◆ **Work instruction**:
Down to the last line, set down the material below exactly; skip the pictures.

=== Section Start ===

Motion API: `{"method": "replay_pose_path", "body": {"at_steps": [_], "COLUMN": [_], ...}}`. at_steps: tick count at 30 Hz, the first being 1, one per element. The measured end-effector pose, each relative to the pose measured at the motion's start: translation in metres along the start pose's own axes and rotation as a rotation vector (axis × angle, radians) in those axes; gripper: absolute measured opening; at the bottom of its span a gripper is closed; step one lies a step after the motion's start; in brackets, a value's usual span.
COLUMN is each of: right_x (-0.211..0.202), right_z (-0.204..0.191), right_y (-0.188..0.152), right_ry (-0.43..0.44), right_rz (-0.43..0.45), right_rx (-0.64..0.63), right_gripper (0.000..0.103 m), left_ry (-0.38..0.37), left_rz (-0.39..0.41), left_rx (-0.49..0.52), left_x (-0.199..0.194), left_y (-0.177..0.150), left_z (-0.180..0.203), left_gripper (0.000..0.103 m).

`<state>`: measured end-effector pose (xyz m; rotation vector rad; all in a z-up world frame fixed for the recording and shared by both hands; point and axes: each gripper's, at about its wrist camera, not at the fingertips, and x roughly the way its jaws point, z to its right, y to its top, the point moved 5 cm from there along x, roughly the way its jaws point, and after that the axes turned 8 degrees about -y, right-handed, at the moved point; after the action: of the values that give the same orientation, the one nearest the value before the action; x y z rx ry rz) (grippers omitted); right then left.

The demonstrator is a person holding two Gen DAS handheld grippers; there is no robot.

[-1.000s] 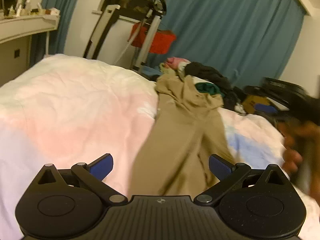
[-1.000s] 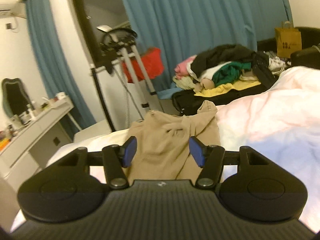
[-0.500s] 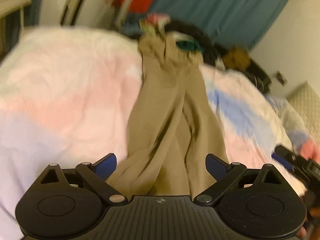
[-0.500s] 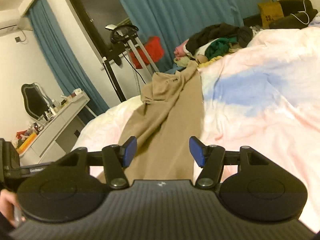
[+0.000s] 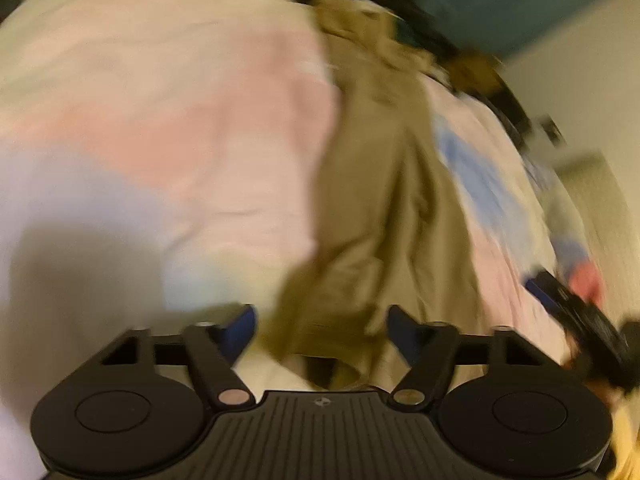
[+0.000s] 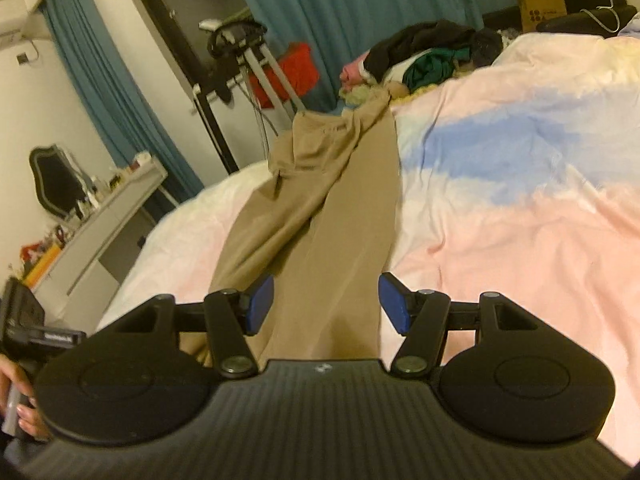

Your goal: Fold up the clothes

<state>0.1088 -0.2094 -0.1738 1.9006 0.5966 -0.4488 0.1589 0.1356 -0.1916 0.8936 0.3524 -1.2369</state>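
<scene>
Barely begun: tan trousers [image 6: 320, 216] laid lengthwise on the bed [image 6: 520, 208], over the pastel pink-and-blue duvet, waistband at the far edge near a heap of other clothes [image 6: 424, 56], legs running back toward both cameras, side by side and partly overlapping, no fold across them yet. Left to do, by the look of it: catching the hems, carrying them up to the waistband, then halving again. Left tongs [image 5: 320, 326] tilted steeply down over the near hem end, jaws closing, rumpled cuff cloth between the blue pads though, through heavy blur, not visibly pinched. Right tongs [image 6: 326, 300] angled more shallowly along the trouser legs, jaws at a middling gap, fabric seen between the pads but beneath them, nothing gripped. At the left edge of the right wrist view, a hand [image 6: 18, 404] wrapped round the other tool's handle.
</scene>
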Motion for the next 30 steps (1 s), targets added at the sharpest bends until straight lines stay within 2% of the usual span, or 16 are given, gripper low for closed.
{"method": "replay_pose_path", "body": {"at_steps": [1, 2, 3, 4, 5, 6, 8, 10, 13, 16, 20, 22, 24, 28, 30], "right_x": [0.003, 0.006, 0.009, 0.011, 0.013, 0.013, 0.011, 0.008, 0.003, 0.001, 0.002, 0.001, -0.002, -0.008, -0.011], "right_z": [-0.002, -0.004, -0.005, -0.006, -0.007, -0.007, -0.005, -0.003, 0.002, 0.007, 0.015, 0.019, 0.022, 0.024, 0.023], "right_y": [-0.002, -0.003, -0.004, -0.005, -0.005, -0.005, -0.004, -0.003, -0.001, 0.001, 0.002, 0.003, 0.003, 0.007, 0.009], "right_ry": [-0.001, -0.004, -0.009, -0.014, -0.020, -0.023, -0.024, -0.025, -0.026, -0.031, -0.033, -0.031, -0.032, -0.032, -0.032], "right_rz": [-0.010, -0.019, -0.026, -0.033, -0.036, -0.037, -0.032, -0.026, -0.015, -0.011, -0.019, -0.021, -0.016, 0.011, 0.027], "right_rx": [-0.007, -0.013, -0.020, -0.026, -0.030, -0.033, -0.032, -0.024, -0.002, 0.020, 0.061, 0.084, 0.098, 0.102, 0.092], "right_gripper": [0.061, 0.061, 0.061, 0.061, 0.061, 0.061, 0.061, 0.061, 0.061, 0.061, 0.061, 0.061, 0.061, 0.061, 0.062], "left_ry": [0.006, 0.030, 0.061, 0.091, 0.142, 0.184, 0.221, 0.237, 0.305, 0.290, 0.310, 0.310, 0.303, 0.277, 0.261], "left_rz": [-0.005, -0.007, -0.021, -0.035, -0.047, -0.049, -0.056, -0.059, -0.046, -0.063, -0.136, -0.168, -0.206, -0.255, -0.275], "left_rx": [0.053, 0.115, 0.163, 0.211, 0.282, 0.348, 0.457, 0.515, 0.699, 0.825, 0.977, 0.991, 0.964, 0.830, 0.754], "left_x": [0.001, 0.002, 0.003, 0.003, 0.003, 0.003, -0.004, -0.006, -0.010, -0.002, 0.035, 0.053, 0.072, 0.104, 0.110], "left_y": [0.000, -0.001, -0.001, -0.001, -0.002, -0.004, -0.011, -0.018, -0.033, -0.055, -0.087, -0.094, -0.098, -0.096, -0.096], "left_z": [0.009, 0.019, 0.026, 0.033, 0.043, 0.051, 0.069, 0.088, 0.126, 0.166, 0.203, 0.205, 0.198, 0.177, 0.167], "left_gripper": [0.055, 0.035, 0.025, 0.011, 0.008, 0.007, 0.005, 0.005, 0.005, 0.005, 0.005, 0.005, 0.005, 0.006, 0.010]}}
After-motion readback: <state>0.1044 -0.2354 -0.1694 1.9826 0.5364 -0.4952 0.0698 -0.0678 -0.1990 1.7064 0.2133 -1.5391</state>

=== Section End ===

◆ **Solved problem**:
Motion API: `{"method": "replay_pose_path", "body": {"at_steps": [_], "COLUMN": [_], ...}}`. at_steps: tick count at 30 Hz, the first being 1, one per element. The measured end-effector pose, each relative to the pose measured at the motion's start: translation in metres along the start pose's own axes and rotation as a rotation vector (axis × angle, radians) in those axes; gripper: absolute measured opening; at the bottom of its span a gripper is closed; step one lies a step after the motion's start; in brackets, a value's usual span.
COLUMN is each of: right_x (-0.211..0.202), right_z (-0.204..0.191), right_y (-0.188..0.152), right_ry (-0.43..0.44), right_rz (-0.43..0.45), right_rx (-0.64..0.63), right_gripper (0.000..0.103 m), left_ry (-0.38..0.37), left_rz (-0.39..0.41), left_rx (-0.49..0.52), left_x (-0.199..0.194), left_y (-0.177..0.150), left_z (-0.180..0.203), left_gripper (0.000..0.103 m).

`<state>`: measured end-effector pose (xyz m; rotation vector rad; all in a z-up world frame fixed for the recording and shared by both hands; point and axes: each gripper's, at about its wrist camera, not at the fingertips, and x roughly the way its jaws point, z to its right, y to its top, the point moved 5 cm from there along x, roughly the way its jaws point, and after that the axes turned 8 degrees about -y, right-handed, at the moved point; after the action: of the values that give the same orientation, the one nearest the value before the action; x y z rx ry rz) (grippers omitted); right then left.

The demonstrator is a person holding two Gen DAS handheld grippers; there is no robot.

[-1.000s] 
[-1.000s] 
[-0.500s] 
[-0.500s] 
[+0.000s] 
[+0.000s] 

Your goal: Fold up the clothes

<state>0.1088 -0.2094 -0.1738 1.9006 0.5966 -0.4488 0.1589 0.1356 -0.1916 0.8936 0.3524 -1.2369</state>
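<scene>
Barely begun: tan trousers [image 6: 320, 216] laid lengthwise on the bed [image 6: 520, 208], over the pastel pink-and-blue duvet, waistband at the far edge near a heap of other clothes [image 6: 424, 56], legs running back toward both cameras, side by side and partly overlapping, no fold across them yet. Left to do, by the look of it: catching the hems, carrying them up to the waistband, then halving again. Left tongs [image 5: 320, 326] tilted steeply down over the near hem end, jaws closing, rumpled cuff cloth between the blue pads though, through heavy blur, not visibly pinched. Right tongs [image 6: 326, 300] angled more shallowly along the trouser legs, jaws at a middling gap, fabric seen between the pads but beneath them, nothing gripped. At the left edge of the right wrist view, a hand [image 6: 18, 404] wrapped round the other tool's handle.
</scene>
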Motion for the next 30 steps (1 s), targets added at the sharpest bends until straight lines stay within 2% of the usual span, or 16 are given, gripper low for closed.
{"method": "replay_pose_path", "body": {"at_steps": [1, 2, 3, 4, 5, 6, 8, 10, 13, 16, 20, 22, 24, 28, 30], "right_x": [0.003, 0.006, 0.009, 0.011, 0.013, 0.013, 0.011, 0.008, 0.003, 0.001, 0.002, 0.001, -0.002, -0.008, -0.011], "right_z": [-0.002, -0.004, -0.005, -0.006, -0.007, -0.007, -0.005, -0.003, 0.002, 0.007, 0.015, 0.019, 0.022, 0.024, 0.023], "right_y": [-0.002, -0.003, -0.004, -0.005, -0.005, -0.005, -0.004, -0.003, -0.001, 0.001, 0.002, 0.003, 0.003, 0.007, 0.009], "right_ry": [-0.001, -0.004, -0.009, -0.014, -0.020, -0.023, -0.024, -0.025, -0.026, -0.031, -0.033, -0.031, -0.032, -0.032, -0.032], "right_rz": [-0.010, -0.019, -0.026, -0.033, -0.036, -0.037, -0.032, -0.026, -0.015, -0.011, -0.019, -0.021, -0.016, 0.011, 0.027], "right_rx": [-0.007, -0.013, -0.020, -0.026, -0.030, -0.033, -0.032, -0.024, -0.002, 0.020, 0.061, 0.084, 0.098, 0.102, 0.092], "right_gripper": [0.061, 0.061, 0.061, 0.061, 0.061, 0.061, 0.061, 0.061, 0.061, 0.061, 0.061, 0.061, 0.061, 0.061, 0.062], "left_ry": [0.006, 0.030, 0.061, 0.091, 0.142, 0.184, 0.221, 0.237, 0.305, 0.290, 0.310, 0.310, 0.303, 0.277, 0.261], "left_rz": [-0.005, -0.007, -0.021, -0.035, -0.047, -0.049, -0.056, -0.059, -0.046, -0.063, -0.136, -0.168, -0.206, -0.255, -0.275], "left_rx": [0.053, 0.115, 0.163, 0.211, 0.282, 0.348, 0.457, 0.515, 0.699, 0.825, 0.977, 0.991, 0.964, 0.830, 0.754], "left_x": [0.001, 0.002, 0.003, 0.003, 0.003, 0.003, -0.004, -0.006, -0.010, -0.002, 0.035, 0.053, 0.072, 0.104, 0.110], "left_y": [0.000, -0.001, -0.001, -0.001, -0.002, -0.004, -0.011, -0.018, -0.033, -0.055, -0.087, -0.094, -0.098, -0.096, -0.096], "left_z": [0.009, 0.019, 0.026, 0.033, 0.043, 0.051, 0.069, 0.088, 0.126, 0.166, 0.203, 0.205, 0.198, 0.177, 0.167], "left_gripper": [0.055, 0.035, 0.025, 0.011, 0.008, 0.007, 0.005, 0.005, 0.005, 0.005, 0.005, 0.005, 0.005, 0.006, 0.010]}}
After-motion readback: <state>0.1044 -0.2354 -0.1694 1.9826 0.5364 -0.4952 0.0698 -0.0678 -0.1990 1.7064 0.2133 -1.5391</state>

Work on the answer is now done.